- WHAT IS NEEDED -
Copy each line from the data that has the word "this" in it.
=== DATASET EXTRACT ===
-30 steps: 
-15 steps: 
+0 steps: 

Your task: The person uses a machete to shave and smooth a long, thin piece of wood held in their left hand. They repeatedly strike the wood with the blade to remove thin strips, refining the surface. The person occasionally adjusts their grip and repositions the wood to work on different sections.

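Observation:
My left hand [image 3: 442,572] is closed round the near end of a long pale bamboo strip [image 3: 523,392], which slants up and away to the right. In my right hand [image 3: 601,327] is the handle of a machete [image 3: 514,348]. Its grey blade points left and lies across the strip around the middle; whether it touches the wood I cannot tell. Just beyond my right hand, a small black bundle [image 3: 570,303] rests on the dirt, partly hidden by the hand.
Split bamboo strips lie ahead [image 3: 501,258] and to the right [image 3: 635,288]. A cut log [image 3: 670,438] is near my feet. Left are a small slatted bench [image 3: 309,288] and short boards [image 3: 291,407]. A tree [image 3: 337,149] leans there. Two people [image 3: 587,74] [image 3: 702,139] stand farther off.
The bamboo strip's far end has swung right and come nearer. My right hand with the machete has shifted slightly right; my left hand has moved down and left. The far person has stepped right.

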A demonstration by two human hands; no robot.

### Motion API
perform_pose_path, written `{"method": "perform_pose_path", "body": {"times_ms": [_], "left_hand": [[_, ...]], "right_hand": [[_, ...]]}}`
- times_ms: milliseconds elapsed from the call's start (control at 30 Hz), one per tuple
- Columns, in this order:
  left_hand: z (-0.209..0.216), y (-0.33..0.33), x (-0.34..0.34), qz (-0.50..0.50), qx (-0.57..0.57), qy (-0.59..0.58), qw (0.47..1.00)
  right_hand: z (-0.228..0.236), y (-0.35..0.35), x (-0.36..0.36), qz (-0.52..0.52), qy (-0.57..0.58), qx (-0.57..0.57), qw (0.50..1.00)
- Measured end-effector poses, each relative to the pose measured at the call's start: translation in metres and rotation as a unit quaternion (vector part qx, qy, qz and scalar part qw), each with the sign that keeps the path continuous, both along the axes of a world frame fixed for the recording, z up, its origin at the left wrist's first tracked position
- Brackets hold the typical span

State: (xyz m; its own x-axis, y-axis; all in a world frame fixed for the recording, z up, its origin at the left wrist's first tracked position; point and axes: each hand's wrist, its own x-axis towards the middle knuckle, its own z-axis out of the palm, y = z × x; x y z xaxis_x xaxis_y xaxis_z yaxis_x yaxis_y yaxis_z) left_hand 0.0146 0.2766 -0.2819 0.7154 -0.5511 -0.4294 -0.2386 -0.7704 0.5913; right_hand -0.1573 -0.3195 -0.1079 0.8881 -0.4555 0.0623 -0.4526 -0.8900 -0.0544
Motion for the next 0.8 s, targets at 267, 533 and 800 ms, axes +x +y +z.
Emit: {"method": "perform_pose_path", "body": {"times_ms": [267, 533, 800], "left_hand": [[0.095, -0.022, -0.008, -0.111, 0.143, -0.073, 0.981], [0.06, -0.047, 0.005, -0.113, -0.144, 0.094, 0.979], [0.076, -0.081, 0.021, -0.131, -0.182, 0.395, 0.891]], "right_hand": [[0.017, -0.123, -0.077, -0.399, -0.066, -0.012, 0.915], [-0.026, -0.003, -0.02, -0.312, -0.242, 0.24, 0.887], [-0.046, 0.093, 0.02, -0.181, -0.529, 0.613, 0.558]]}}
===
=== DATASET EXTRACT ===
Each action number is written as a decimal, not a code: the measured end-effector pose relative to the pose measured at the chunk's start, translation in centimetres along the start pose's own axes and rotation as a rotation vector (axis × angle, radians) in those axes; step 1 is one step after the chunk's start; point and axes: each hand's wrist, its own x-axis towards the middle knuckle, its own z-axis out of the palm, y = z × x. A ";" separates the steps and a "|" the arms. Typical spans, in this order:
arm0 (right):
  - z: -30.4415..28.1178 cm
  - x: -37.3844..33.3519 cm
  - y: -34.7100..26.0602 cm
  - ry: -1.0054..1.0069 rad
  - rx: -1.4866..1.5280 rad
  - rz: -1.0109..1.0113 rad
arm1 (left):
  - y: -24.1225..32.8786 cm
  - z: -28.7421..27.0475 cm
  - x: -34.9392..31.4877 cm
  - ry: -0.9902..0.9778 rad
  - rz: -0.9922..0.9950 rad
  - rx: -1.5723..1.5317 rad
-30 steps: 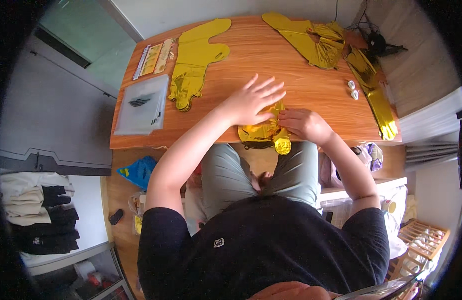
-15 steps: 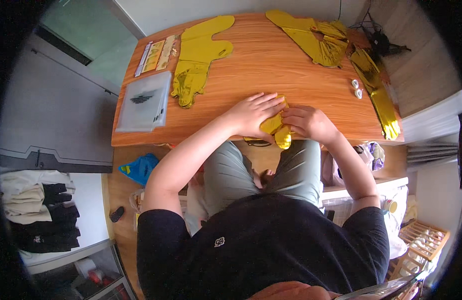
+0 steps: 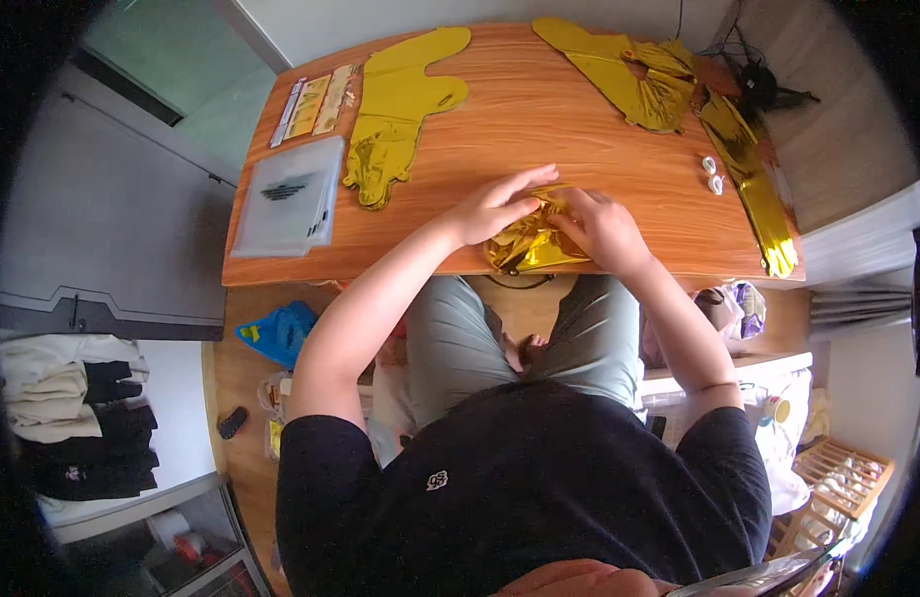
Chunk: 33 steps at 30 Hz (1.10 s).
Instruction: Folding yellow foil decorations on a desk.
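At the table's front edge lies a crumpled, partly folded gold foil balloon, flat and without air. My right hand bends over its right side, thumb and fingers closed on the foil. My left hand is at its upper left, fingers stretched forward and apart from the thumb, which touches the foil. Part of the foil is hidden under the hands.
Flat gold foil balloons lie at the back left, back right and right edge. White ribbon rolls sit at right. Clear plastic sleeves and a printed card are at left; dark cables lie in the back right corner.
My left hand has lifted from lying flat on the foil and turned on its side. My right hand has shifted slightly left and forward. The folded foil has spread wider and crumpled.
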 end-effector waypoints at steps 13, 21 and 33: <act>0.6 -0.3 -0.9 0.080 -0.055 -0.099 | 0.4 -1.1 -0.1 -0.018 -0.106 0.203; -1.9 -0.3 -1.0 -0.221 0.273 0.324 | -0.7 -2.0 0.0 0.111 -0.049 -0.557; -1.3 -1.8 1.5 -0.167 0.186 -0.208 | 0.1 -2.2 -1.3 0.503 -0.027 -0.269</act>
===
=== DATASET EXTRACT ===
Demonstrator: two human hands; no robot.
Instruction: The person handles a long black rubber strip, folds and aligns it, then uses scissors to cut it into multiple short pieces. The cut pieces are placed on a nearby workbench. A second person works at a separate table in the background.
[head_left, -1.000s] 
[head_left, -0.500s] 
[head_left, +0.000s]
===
- ANSWER SPACE -
- Columns, in this order:
Each action number is written as a decimal, not a code: the measured end-effector pose relative to the pose measured at the chunk's start, translation in centimetres along the start pose's own axes and rotation as a rotation vector (axis × angle, radians) in those axes; step 1 is one step after the chunk's start; point and axes: each hand's wrist, its own x-axis towards the middle knuckle, its own z-axis out of the palm, y = z × x. A ";" separates the steps and a "|" the arms. Typical spans, in this order:

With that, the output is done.